602 tourists visited only the LEGOLAND.

Step-by-step explanation:

To solve this problem, we must build the Venn's Diagram of this set.

I am going to say that:

-The set A represents the tourists that visited LEGOLAND

-The set B represents the tourists that visited Universal Studios

-The set C represents the tourists that visited Magic Kingdown.

-The value d is the number of tourists that did not visit any of these parks, so: $d = 58$

We have that:

$A = a + (A \cap B) + (A \cap C) + (A \cap B \cap C)$

In which a is the number of tourists that only visited LEGOLAND, $A \cap B$ is the number of tourists that visited both LEGOLAND and Universal Studies, $A \cap C$ is the number of tourists that visited both LEGOLAND and the Magic Kingdom. and $A \cap B \cap C$ is the number of students that visited all these parks.

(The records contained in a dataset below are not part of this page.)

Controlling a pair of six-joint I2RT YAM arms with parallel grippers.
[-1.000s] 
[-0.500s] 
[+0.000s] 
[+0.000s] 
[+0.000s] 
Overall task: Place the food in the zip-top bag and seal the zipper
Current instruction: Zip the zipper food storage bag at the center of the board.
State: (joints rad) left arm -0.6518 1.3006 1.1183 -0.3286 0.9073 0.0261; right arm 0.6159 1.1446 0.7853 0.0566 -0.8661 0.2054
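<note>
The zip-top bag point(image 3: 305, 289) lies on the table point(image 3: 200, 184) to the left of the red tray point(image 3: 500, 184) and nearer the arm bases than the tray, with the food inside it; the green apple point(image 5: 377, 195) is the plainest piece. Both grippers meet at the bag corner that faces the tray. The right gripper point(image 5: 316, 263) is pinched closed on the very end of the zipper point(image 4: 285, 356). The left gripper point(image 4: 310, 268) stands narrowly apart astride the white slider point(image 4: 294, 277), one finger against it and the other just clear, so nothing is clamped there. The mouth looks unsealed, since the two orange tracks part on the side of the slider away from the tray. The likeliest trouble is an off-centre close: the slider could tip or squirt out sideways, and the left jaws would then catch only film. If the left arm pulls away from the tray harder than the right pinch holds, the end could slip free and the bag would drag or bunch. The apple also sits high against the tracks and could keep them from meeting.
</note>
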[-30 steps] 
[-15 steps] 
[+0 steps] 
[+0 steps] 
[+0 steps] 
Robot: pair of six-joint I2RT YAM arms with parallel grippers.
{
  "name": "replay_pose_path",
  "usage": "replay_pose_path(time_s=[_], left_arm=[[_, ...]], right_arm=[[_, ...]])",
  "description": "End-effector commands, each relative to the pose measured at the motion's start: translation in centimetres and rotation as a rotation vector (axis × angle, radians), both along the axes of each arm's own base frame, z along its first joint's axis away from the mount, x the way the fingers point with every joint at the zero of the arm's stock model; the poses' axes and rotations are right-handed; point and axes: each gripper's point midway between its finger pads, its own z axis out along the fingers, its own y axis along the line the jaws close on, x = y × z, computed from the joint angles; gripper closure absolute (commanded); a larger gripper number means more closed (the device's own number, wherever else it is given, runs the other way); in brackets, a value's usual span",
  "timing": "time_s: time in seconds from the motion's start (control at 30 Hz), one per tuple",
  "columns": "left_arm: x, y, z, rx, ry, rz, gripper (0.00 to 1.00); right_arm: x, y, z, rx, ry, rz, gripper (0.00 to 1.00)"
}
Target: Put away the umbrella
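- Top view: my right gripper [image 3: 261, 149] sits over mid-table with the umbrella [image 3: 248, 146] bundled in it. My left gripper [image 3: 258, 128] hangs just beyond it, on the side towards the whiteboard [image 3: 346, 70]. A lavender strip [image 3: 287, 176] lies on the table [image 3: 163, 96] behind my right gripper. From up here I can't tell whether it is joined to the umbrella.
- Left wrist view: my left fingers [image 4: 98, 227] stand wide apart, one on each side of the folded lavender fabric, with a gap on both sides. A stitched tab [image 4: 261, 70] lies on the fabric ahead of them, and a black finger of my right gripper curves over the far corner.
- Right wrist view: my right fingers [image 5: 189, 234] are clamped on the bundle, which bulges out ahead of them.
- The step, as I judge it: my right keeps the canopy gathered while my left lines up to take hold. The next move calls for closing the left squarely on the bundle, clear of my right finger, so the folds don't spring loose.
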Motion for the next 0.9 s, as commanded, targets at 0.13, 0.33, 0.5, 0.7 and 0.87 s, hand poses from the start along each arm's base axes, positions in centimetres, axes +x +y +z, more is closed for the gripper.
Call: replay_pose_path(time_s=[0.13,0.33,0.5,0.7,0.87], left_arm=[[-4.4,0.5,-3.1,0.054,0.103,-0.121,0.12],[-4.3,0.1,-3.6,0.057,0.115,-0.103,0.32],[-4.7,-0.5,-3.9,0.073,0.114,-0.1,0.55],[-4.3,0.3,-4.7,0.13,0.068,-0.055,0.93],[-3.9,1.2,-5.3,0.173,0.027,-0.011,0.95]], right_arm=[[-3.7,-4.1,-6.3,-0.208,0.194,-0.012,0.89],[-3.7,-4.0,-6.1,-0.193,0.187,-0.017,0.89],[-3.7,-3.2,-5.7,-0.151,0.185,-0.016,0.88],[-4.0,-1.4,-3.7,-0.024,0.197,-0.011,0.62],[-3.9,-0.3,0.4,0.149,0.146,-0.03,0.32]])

By the same logic, we have:

$B = b + (B \cap C) + (A \cap B) + (A \cap B \cap C)$

$C = c + (A \cap C) + (B \cap C) + (A \cap B \cap C)$

This diagram has the following subsets:

$a,b,c,d,(A \cap B), (A \cap C), (B \cap C), (A \cap B \cap C)$

There were 1,107 tourists suveyed. This means that:

$a + b + c + d + (A \cap B) + (A \cap C) + (B \cap C) + (A \cap B \cap C) = 1,107$

We start finding the values from the intersection of three sets.

The problem states that:

36 tourists had visited all three theme parks. So:

$(A \cap B \cap C) = 36$

72 tourists had visited both LEGOLAND and Universal Studios. So:

$(A \cap B) + (A \cap B \cap C) = 72$

$(A \cap B) = 72 - 36$

$(A \cap B) = 36$

79 tourists had visited both the Magic Kingdom and Universal Studios

$(B \cap C) + (A \cap B \cap C) = 79$

$(B \cap C) = 79 - 36$

$(B \cap C) = 43$

68 tourists had visited both the Magic Kingdom and LEGOLAND

$(A \cap C) + (A \cap B \cap C) = 68$

$(A \cap C) = 68 - 36$

$(A \cap C) = 32$

258 tourists had visited Universal Studios:

$B = 258$

$B = b + (B \cap C) + (A \cap B) + (A \cap B \cap C)$

$258 = b + 43 + 36 + 36$

$b = 143$

268 tourists had visited the Magic Kingdom:

$C = 268$

$C = c + (A \cap C) + (B \cap C) + (A \cap B \cap C)$

$268 = c + 32 + 43 + 36$

$c = 157$

How many tourists only visited the LEGOLAND (of these three)?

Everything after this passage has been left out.